AIM OF THE EXERCISE> Within the listing below, please copy exactly the lines between the line holding "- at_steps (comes" and the line holding "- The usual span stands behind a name", inclusive.

━━━━━━

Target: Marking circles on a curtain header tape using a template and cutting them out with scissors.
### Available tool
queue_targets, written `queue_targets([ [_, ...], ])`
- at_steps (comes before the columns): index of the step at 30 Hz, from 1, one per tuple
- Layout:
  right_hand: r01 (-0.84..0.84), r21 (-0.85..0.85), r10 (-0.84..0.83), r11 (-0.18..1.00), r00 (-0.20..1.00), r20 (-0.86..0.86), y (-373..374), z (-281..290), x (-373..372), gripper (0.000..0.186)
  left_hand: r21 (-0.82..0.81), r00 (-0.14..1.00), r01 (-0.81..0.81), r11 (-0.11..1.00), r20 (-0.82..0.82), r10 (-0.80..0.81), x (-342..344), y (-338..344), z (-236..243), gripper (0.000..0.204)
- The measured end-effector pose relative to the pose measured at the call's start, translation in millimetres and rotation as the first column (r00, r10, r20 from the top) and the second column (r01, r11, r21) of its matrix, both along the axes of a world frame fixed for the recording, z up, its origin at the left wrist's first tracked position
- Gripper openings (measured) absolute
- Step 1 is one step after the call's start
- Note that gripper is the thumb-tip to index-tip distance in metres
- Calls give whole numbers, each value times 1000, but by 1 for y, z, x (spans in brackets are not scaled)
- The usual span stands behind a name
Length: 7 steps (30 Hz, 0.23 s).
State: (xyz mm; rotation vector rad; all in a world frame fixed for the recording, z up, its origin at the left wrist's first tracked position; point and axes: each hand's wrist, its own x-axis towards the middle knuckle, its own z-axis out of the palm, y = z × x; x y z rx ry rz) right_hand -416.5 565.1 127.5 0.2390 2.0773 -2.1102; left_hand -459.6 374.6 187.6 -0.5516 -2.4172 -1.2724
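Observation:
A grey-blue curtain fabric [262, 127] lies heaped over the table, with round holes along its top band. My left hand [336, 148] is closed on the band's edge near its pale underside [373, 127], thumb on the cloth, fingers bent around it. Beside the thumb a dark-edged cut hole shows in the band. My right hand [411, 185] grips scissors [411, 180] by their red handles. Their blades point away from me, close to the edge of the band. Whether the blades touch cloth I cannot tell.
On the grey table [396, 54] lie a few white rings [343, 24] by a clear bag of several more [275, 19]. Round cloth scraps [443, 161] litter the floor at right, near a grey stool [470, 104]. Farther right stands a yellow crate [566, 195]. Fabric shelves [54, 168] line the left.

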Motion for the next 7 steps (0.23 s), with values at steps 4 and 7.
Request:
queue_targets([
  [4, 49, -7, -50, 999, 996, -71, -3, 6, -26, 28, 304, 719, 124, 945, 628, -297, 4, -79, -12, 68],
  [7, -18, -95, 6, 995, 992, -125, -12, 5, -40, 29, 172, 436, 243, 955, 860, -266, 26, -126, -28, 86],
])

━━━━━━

ANSWER FOR THIS EXERCISE>
- at_steps (comes before the columns): index of the step at 30 Hz, from 1, one per tuple
- Layout:
  right_hand: r01 (-0.84..0.84), r21 (-0.85..0.85), r10 (-0.84..0.83), r11 (-0.18..1.00), r00 (-0.20..1.00), r20 (-0.86..0.86), y (-373..374), z (-281..290), x (-373..372), gripper (0.000..0.186)
  left_hand: r21 (-0.82..0.81), r00 (-0.14..1.00), r01 (-0.81..0.81), r11 (-0.11..1.00), r20 (-0.82..0.82), r10 (-0.80..0.81), x (-342..344), y (-338..344), z (-236..243), gripper (0.000..0.204)
- The measured end-effector pose relative to the pose measured at the call's start, translation in millimetres and rotation as the first column (r00, r10, r20 from the top) and the second column (r01, r11, r21) of its matrix, both along the axes of a world frame fixed for the recording, z up, its origin at the left wrist's first tracked position
- Gripper openings (measured) absolute
- Step 1 is one step after the call's start
- Note that gripper is the thumb-tip to index-tip distance in metres
- Calls give whole numbers, each value times 1000, but by 1 for y, z, x (spans in brackets are not scaled)
- The usual span stands behind a name

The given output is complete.